Q1. What are the three types of pinion drive mechanisms used on starting motors?

Q2. What is the only function of a starter solenoid when it is mounted away from the starter?

Q3. What is the most likely cause of a starter making a clicking sound?

Q4. What type of starter uses gear reduction within the starter and gear reduction between the drive pinion and the ring gear?

Q5. When repairing a starter, you should replace the brushes if they are one half of their original size. (T/F)

Q6. When a starter is being tested what is the maximum amount of time the engine should be cranked before starter damage can occur?

Q7. What test is used to check for excessive resistance in all components between the positive battery terminal and the starter?

IGNITION CIRCUIT

Learning Objective: Identify ignition-circuit components, their functions, and maintenance procedures.

The ignition circuit supplies high voltage surges (some as high as 50,000 volts in electronic ignition circuits) to the spark plugs in the engine cylinders. These surges produce electric sparks across the spark plug gaps. The heat from the spark ignites the compressed air-fuel mixture in the combustion chambers. When the engine is idling, the spark appears at the spark plug gap just as the piston nears top dead center (TDC) on the compression stroke. When the engine is operating at higher speeds, the spark is advanced. It is moved ahead and occurs earlier in the compression stroke. This design gives the compressed mixture more time to bum and deliver its energy to the pistons.
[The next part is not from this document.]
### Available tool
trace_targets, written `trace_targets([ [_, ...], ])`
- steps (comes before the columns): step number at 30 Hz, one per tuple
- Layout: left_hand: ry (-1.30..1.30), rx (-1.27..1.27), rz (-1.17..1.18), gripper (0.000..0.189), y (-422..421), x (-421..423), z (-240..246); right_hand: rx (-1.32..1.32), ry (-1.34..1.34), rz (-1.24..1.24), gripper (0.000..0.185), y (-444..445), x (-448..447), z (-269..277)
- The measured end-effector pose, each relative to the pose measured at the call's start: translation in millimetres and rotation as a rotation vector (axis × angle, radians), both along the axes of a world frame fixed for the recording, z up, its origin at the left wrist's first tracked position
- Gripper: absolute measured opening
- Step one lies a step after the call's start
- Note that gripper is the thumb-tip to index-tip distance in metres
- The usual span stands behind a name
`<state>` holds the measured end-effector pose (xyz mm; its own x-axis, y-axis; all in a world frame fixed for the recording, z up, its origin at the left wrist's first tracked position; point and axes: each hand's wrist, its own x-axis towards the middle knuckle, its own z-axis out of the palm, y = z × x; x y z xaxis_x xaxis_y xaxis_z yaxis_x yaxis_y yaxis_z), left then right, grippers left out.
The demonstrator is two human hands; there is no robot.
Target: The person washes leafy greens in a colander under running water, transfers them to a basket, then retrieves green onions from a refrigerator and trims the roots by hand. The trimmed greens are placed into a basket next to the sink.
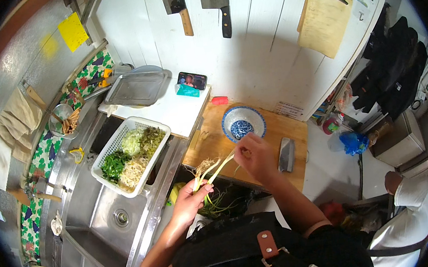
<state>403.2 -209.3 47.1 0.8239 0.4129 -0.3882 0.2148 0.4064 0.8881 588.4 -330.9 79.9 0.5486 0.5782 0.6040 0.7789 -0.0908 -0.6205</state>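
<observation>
My left hand (190,199) grips a small bunch of green onions (201,173), with pale stalks and brown stringy roots pointing up. My right hand (255,158) pinches the end of one pale stalk, which slants up from the bunch. Both hands are in front of the wooden board (214,133), the right one over its near part. Behind the right hand stands a blue-and-white bowl (252,114), with no food visible in it. A cleaver (286,153) lies flat on the board to the right. Below the hands, thin green leaves (221,206) hang over a dark area.
A white plastic basket (97,171) of sorted chopped vegetables and bean sprouts sits across the steel sink (101,210). Beyond it are a tray (136,89) and a propped phone (192,79). Two cleavers (185,20) hang on the wall. A person in a white sleeve (417,195) stands at right.
</observation>
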Motion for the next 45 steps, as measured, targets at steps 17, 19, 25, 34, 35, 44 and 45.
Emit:
trace_targets([
  [17,0.072,0.038,0.185,0.018,25.3,-27.9,-2.0,-0.181,0.135,0.005,0.006,-36.7,42.4,8.0],
  [19,0.070,0.067,0.227,0.016,29.2,-29.6,-0.8,-0.334,0.243,0.161,0.008,-32.7,21.7,-13.5],
  [25,0.020,0.192,0.210,0.011,33.7,-33.1,-1.2,-0.574,0.079,0.255,0.011,-22.8,-9.5,-54.7],
  [34,0.012,0.183,0.036,0.011,36.4,-35.1,-9.2,-0.146,-0.045,0.313,0.015,2.0,-0.6,-13.3],
  [35,0.029,0.174,0.017,0.012,36.7,-35.9,-9.2,-0.214,-0.037,0.401,0.013,2.7,0.9,-10.6],
  [44,-0.028,0.188,-0.237,0.022,29.4,-24.0,-3.6,-0.463,0.205,0.637,0.011,-1.7,-11.6,-16.0],
  [45,-0.039,0.179,-0.255,0.022,28.2,-22.1,-2.4,-0.454,0.228,0.662,0.011,-1.8,-13.6,-17.4],
])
The functions of an ignition circuit are as follows:

Provide a method of turning the ignition circuit ON and OFF.

Be capable of operating on various supply voltages (battery or alternator voltage).

Produce a high voltage arc at the spark plug electrodes to start combustion.

Distribute high voltage pulses to each spark plug in the correct sequence.

Time the spark so that it occurs as the piston nears TDC on the compression stroke.

Vary spark timing with engine speed, load, and other conditions.

PRIMARY AND SECONDARY CIRCUITS

The ignition circuit is actually made of two separate circuits which work together to cause the electric spark at the spark plugs. These two circuits are the PRIMARY and SECONDARY.

The primary circuit of the ignition circuit includes all of the components and wiring operating on low voltage (battery or alternator voltage). Wiring in the primary circuit uses conventional wire, similar to the wire used in other electrical circuits on the vehicle.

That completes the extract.